→ **Goal of the exercise**: From the listing below, copy only the lines running from the line that contains "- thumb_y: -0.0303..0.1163" to the line that contains "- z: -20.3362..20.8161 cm", both included.

→ **Information supplied**:
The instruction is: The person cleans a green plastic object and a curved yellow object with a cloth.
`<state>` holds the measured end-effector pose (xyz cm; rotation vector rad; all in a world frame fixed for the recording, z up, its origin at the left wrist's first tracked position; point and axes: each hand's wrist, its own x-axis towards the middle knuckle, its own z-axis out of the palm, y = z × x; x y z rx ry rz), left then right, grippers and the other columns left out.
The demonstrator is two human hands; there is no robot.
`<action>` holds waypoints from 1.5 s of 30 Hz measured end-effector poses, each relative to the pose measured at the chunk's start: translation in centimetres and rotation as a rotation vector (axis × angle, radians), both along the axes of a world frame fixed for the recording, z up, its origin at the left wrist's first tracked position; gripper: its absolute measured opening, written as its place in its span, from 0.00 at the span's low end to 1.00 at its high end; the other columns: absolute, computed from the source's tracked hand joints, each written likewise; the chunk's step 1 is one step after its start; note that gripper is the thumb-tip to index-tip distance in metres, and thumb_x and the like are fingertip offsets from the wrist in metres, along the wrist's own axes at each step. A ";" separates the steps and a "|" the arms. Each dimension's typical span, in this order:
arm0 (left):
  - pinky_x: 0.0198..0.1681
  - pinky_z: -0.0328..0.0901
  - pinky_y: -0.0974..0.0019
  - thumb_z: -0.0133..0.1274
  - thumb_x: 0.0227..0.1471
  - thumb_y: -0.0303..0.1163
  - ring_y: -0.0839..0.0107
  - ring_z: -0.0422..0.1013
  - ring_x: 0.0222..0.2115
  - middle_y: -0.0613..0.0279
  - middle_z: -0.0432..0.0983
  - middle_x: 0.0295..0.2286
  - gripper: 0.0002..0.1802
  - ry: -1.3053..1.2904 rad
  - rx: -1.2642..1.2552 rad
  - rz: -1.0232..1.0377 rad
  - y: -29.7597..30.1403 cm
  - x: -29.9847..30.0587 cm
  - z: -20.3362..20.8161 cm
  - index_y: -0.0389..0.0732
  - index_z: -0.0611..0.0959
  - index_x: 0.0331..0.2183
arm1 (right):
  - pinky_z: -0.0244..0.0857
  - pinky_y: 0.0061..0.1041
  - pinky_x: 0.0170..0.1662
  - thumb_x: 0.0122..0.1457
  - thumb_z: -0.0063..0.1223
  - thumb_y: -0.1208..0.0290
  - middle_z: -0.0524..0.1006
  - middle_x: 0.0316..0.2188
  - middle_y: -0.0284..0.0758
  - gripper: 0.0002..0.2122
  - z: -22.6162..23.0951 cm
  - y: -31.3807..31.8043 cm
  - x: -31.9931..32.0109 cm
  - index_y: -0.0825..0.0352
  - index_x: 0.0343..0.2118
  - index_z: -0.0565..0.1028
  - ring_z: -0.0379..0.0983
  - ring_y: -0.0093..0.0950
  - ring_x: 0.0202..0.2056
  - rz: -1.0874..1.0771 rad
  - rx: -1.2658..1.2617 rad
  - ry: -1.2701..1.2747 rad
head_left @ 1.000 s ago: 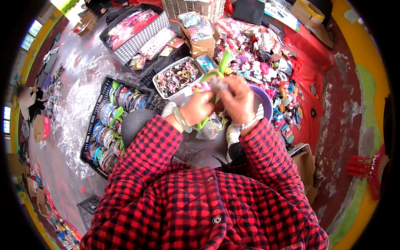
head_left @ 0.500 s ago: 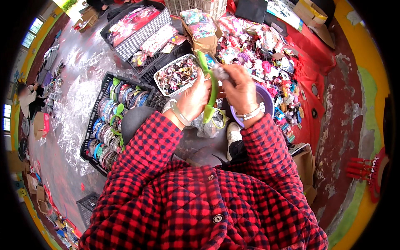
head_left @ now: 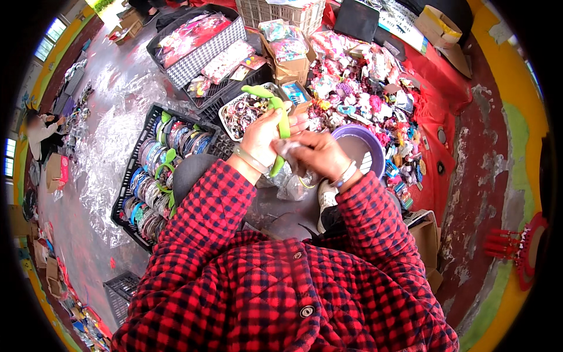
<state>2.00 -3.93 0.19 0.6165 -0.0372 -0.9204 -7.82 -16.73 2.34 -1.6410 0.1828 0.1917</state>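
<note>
Head view: a green headband (head_left: 280,123) with floppy ears was held upright in front of the chest, clamped in the closed fingers of the left hand (head_left: 262,139). The right hand (head_left: 316,154) was pinched shut on a clear plastic wrapper (head_left: 288,148) touching the band. A purple basin (head_left: 375,146) sat just beyond; a black crate (head_left: 130,179) of hairbands lay to the left.
</note>
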 end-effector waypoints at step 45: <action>0.51 0.54 0.63 0.32 0.58 0.45 0.67 0.62 0.44 0.60 0.66 0.42 0.22 0.116 -0.254 -0.024 -1.7 -2.2 1.1 0.40 0.67 0.46 | 0.62 0.31 0.41 0.40 0.51 0.84 0.73 0.36 0.36 0.16 0.7 -0.4 2.1 0.64 0.36 0.74 0.67 0.36 0.37 -0.287 -0.843 -0.892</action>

→ **Output of the exercise**:
  - thumb_y: -0.0303..0.1163
  - ring_y: -0.0839..0.0107
  - ring_z: -0.0422..0.1013
  - ring_x: 0.0222..0.2115
  - middle_y: -0.0613..0.0279
  - middle_z: -0.0432..0.0983
  - middle_x: 0.0295..0.2286
  - gripper: 0.0002..0.1802
  - ry: -1.3053..1.2904 rad
  - rx: -1.2642..1.2552 rad
  - rz: -1.0232..1.0377 rad
  - y: -29.7597..30.1403 cm
  - x: -29.9847..30.0587 cm
  - z: -20.3362..20.8161 cm

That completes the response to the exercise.